Dataset items
Segment Open
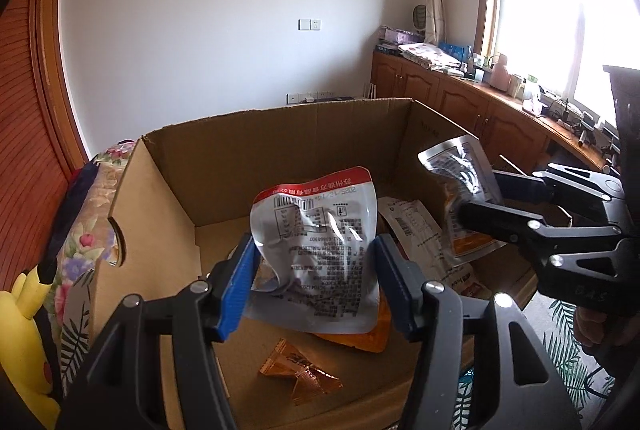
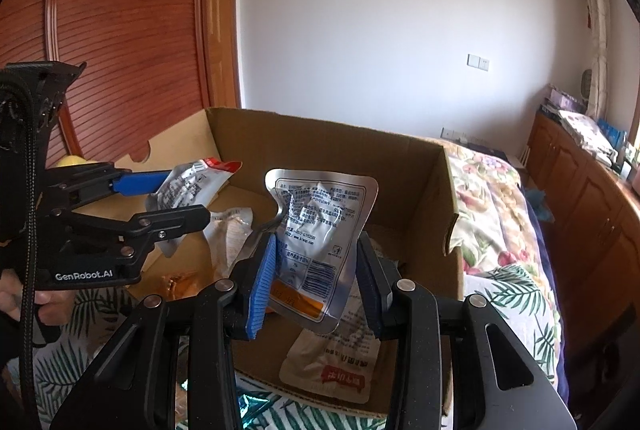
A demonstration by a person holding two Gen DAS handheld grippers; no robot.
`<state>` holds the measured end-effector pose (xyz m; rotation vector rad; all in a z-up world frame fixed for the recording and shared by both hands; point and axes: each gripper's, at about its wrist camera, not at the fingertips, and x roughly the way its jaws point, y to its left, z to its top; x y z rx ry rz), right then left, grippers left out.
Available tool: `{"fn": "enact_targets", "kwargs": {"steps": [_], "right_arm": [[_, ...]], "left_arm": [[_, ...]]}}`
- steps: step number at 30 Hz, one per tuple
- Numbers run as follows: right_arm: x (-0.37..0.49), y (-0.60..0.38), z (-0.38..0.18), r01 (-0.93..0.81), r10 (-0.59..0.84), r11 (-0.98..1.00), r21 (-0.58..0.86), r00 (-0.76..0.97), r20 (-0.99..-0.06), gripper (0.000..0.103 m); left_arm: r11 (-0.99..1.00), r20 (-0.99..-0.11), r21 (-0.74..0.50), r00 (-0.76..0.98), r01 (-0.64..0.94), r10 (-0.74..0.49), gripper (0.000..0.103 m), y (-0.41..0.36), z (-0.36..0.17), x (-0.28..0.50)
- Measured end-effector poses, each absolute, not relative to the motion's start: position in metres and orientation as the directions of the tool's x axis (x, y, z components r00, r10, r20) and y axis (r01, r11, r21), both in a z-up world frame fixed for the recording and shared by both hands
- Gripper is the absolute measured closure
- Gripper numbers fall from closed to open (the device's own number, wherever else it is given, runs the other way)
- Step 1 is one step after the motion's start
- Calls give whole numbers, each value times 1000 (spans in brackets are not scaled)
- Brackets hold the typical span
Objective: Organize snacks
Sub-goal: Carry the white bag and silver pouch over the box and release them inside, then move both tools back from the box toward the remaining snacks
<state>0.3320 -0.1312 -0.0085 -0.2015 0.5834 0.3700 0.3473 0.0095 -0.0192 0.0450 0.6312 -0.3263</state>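
**Two claws, two snack packets over the box**

Our left claw (image 1: pixel 316 270) pinches a silver packet with a red top edge (image 1: pixel 320 230) between its blue pads, jaws about half closed on the crumpled foil. Our right claw (image 2: pixel 316 278) clamps a second silver packet with an orange band (image 2: pixel 320 230), jaws narrower. Both packets hang above the open cardboard box (image 1: pixel 168 190) just ahead of the claws. Below them, on the box floor, lie a white packet (image 2: pixel 332 370) and small orange wrappers (image 1: pixel 300 374).
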Motion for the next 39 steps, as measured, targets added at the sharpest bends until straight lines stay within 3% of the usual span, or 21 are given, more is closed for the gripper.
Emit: {"fn": "enact_targets", "kwargs": {"steps": [14, 21, 39], "right_arm": [[340, -130, -17, -395, 290, 917, -53, 753, -591, 60], [331, -127, -15, -398, 292, 916, -60, 760, -581, 52], [240, -141, 7, -388, 306, 921, -36, 778, -549, 51]], "left_arm": [[951, -587, -58, 760, 304, -279, 38, 7, -22, 345], [952, -578, -39, 770, 304, -269, 37, 7, -15, 332], [945, -528, -11, 800, 327, -283, 30, 11, 18, 249]]}}
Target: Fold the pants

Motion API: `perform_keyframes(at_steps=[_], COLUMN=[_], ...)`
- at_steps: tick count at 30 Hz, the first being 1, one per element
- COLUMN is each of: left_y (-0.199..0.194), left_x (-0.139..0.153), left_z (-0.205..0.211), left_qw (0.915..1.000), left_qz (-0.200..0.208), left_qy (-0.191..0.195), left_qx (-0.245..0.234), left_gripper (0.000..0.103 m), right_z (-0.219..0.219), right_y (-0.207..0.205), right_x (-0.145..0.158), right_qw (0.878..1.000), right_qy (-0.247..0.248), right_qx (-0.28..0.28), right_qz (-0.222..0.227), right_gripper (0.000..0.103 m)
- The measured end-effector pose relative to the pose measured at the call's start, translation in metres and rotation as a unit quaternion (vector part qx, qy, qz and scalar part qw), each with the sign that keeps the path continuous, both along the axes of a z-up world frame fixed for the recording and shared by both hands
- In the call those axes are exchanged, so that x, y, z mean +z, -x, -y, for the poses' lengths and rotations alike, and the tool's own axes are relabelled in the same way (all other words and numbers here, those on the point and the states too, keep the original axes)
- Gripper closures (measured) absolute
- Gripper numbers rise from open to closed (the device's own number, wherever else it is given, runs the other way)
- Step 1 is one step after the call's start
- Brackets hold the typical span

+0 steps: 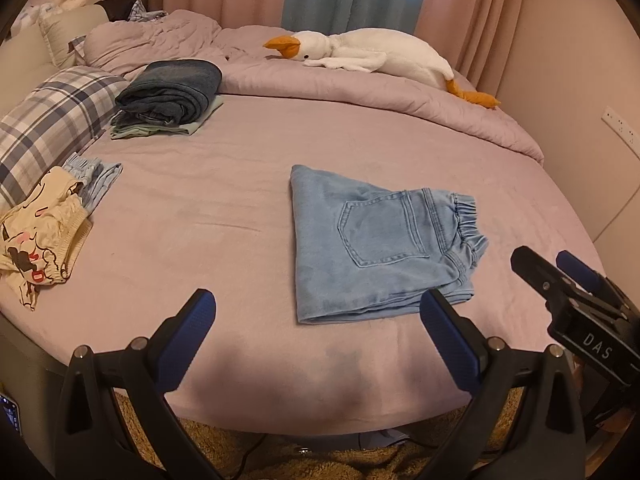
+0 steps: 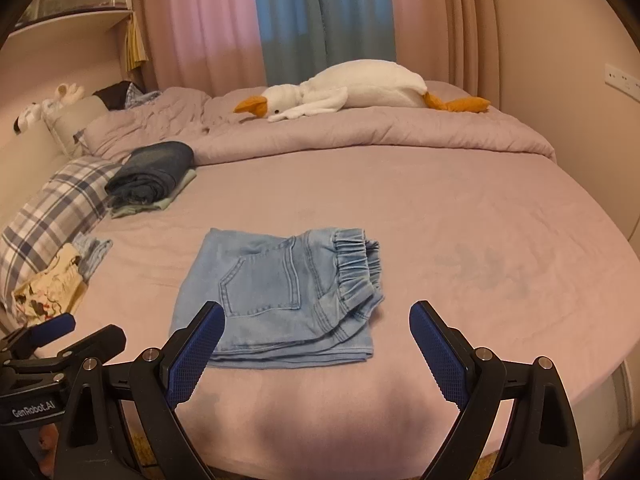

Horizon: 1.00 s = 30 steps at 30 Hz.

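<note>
Light blue denim pants [image 1: 376,240] lie folded into a compact rectangle on the pink bed sheet [image 1: 224,208], back pocket up, elastic waistband to the right. They also show in the right wrist view [image 2: 280,296]. My left gripper [image 1: 316,320] is open and empty, held above the bed's near edge just left of and in front of the pants. My right gripper [image 2: 316,332] is open and empty, hovering in front of the pants' near edge. The right gripper also shows at the right of the left wrist view [image 1: 560,264].
A stack of folded dark jeans [image 1: 172,92] sits at the back left beside a plaid pillow [image 1: 52,120]. Unfolded cream printed clothes [image 1: 36,236] lie at the left edge. A plush goose [image 1: 372,56] rests on the rumpled duvet [image 1: 360,92] at the back.
</note>
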<state>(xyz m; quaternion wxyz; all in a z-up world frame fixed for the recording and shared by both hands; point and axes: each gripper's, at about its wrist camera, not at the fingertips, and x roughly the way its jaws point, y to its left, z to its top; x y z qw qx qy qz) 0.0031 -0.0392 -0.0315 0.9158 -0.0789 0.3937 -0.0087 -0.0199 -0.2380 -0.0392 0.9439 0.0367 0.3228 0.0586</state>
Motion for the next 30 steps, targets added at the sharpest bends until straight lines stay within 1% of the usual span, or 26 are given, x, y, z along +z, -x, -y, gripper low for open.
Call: perform_keyframes(at_steps=[11, 19, 30], left_y=[0.0011, 0.0019, 0.0042], left_x=[-0.0024, -0.0031, 0.0011], left_z=[-0.0014, -0.0049, -0.0039], left_qw=[0.9998, 0.9999, 0.9997], left_qz=[-0.004, -0.002, 0.011], left_qy=[0.017, 0.016, 0.021], left_qx=[-0.003, 0.005, -0.007], left_gripper=[0.001, 0.001, 0.001], right_z=[-0.0007, -0.0023, -0.0029], right_y=[-0.0023, -0.0031, -0.0036], right_x=[-0.0028, -0.0044, -0.0055], right_qw=[1.0, 1.0, 1.0], right_qy=[0.002, 0.006, 0.01], right_qx=[-0.002, -0.003, -0.003], right_qz=[-0.008, -0.011, -0.013], right_gripper=[0.009, 0.009, 0.009])
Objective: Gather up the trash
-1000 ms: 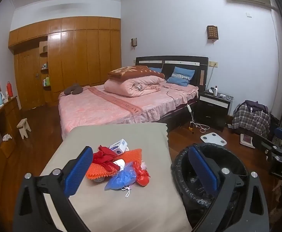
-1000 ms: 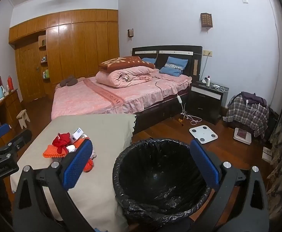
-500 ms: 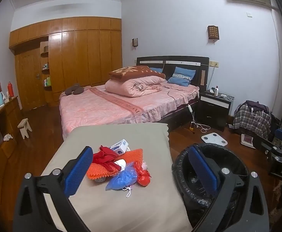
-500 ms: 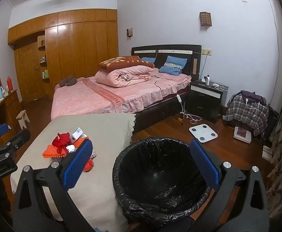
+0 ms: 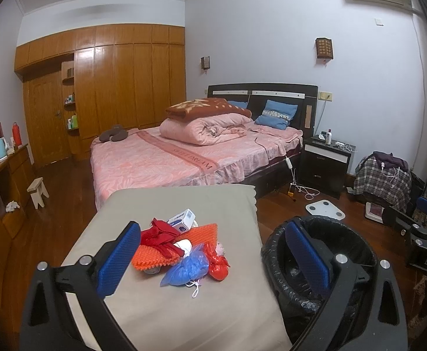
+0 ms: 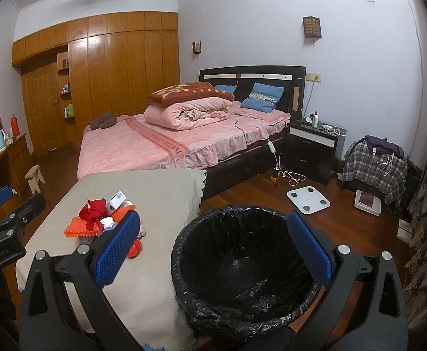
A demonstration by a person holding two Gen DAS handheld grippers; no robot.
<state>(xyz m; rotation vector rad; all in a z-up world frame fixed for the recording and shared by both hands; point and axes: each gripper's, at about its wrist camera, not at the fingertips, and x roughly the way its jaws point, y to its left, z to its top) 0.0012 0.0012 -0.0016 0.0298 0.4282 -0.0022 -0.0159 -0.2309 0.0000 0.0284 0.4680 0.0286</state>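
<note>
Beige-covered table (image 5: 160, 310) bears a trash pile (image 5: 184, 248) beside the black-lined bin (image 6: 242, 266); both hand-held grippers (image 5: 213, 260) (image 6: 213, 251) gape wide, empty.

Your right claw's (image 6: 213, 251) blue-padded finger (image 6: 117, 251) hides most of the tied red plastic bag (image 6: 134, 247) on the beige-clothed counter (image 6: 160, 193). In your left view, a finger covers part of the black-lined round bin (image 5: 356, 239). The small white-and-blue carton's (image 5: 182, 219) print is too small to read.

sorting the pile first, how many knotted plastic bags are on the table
2: a blue bag at the pile's near edge and a red bag touching its right side, both on the cloth-covered table. More may be hidden under the orange mat.
</note>
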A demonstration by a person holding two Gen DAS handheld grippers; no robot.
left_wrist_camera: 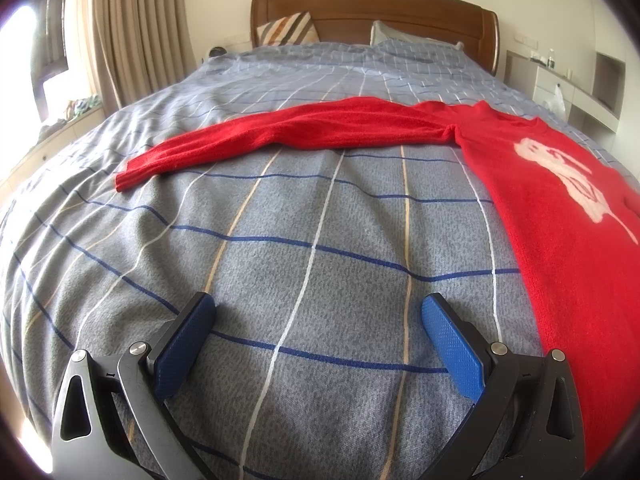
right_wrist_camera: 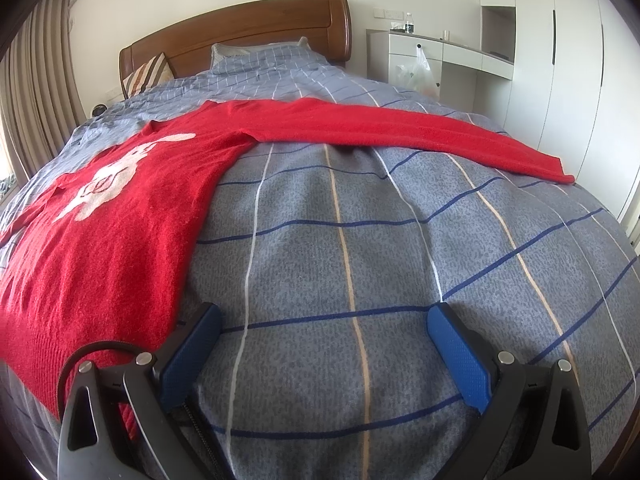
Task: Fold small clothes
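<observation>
We've got the checked grey bedspread (left_wrist_camera: pixel 304 240) with the fuzzy red sweater (right_wrist_camera: pixel 108 232) flat on it, sleeves out. Only the right view shows the whole white rabbit (right_wrist_camera: pixel 108 178); left crops it. Left gripper (left_wrist_camera: pixel 318 312) and right gripper (right_wrist_camera: pixel 324 320) both spread wide, holding nothing, just short of the sweater.

A: Left gripper (left_wrist_camera: pixel 318 312)?
B: Jaws wide apart, nothing between them. Blue pads (left_wrist_camera: pixel 182 350) at 7 and 5 o'clock of its view, tips pointing to 12.
A: Right gripper (right_wrist_camera: pixel 324 320)?
B: Same. Spread wide, holding nothing, blue pads (right_wrist_camera: pixel 460 360) low at 7 and 5, black cable looping by the 7 o'clock finger.
</observation>
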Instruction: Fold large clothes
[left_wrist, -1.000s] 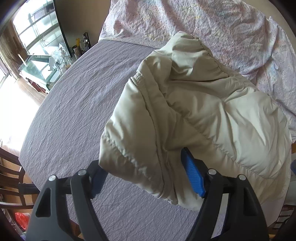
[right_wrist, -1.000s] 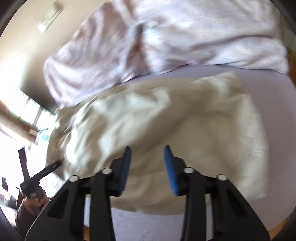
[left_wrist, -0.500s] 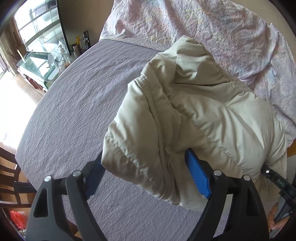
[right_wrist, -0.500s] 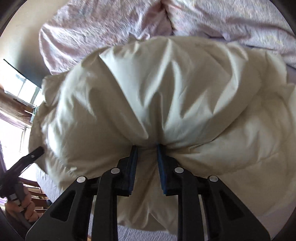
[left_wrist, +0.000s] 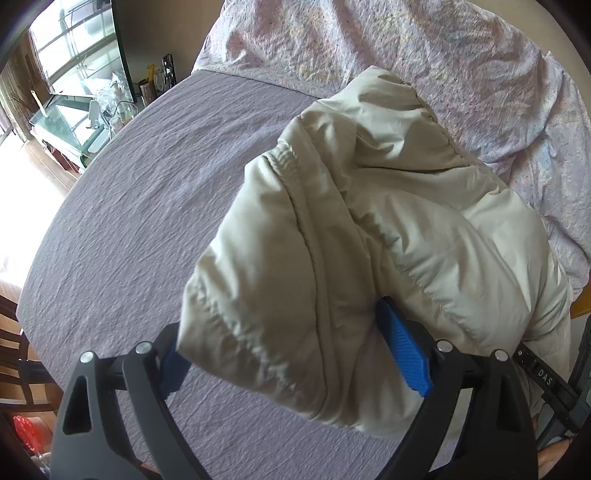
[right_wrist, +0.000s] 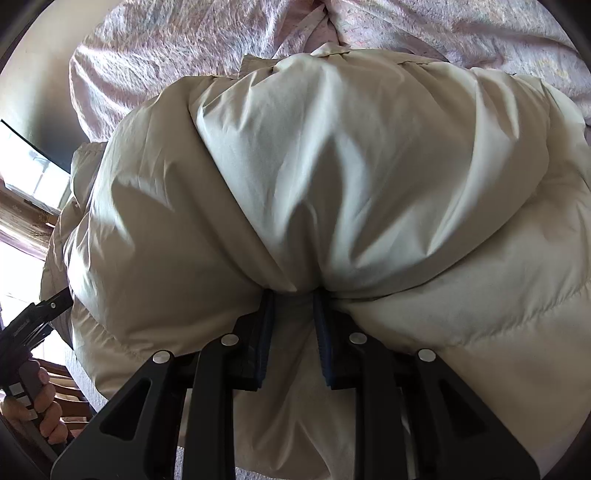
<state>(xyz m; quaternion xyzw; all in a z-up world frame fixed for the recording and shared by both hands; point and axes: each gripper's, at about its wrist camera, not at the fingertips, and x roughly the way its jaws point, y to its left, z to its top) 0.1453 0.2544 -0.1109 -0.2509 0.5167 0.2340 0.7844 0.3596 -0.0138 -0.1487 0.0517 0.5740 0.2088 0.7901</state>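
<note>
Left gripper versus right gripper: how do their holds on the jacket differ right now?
The left gripper has its jaws spread wide around a thick, puffy bundle of the jacket; the right gripper has its jaws nearly together, pinching a thin gather. The left one's right pad shows bright blue; the right one's pads sit in shadow. Both grip the same beige jacket.

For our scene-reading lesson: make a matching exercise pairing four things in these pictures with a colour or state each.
Things:
1. puffy jacket
2. bed sheet
3. crumpled quilt
4. right tongs

Descriptions:
A. plain lilac, spread flat
B. pinched on a bunch of fabric
C. pale beige
D. pinkish, patterned, heaped at the back

Pairs: 1-C, 2-A, 3-D, 4-B
</note>
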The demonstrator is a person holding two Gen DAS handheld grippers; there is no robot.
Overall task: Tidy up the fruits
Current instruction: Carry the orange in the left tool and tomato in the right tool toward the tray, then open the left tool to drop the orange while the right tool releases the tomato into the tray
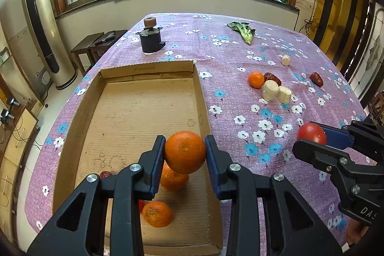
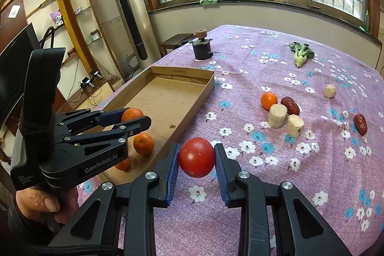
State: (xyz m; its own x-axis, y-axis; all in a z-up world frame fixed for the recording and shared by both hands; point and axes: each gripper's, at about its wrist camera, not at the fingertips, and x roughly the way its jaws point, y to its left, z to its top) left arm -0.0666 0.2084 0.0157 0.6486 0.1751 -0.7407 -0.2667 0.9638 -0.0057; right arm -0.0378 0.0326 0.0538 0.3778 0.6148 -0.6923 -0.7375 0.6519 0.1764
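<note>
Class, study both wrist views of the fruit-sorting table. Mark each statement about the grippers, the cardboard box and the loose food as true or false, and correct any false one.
1. The left gripper holds an orange above the cardboard box. True.
2. The right gripper is empty. False: it is shut on a red tomato.
3. Two more oranges lie in the box, one just below the left gripper. True.
4. The leafy green vegetable lies inside the box. False: it lies on the tablecloth at the far side.
5. A loose orange sits on the cloth beside a red date. True.
</note>
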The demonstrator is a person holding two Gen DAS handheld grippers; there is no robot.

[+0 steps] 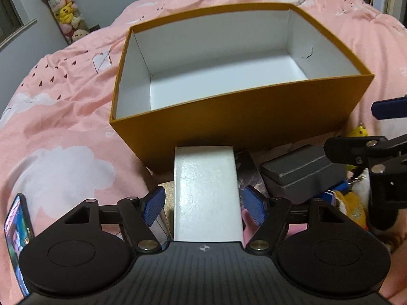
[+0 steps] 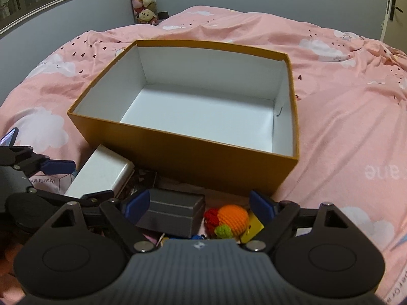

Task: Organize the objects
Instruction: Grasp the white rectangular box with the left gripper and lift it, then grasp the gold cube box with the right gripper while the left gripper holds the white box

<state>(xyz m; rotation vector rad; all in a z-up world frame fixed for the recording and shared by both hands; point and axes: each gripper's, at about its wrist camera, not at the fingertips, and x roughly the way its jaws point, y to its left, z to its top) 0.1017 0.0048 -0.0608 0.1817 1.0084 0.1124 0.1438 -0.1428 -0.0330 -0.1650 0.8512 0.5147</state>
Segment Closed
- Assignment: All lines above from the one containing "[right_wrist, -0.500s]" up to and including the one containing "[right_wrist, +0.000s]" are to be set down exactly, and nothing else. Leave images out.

- Result:
[right_wrist, -0.500s] 
[left_wrist, +0.000s] 
[right_wrist, +0.000s] 

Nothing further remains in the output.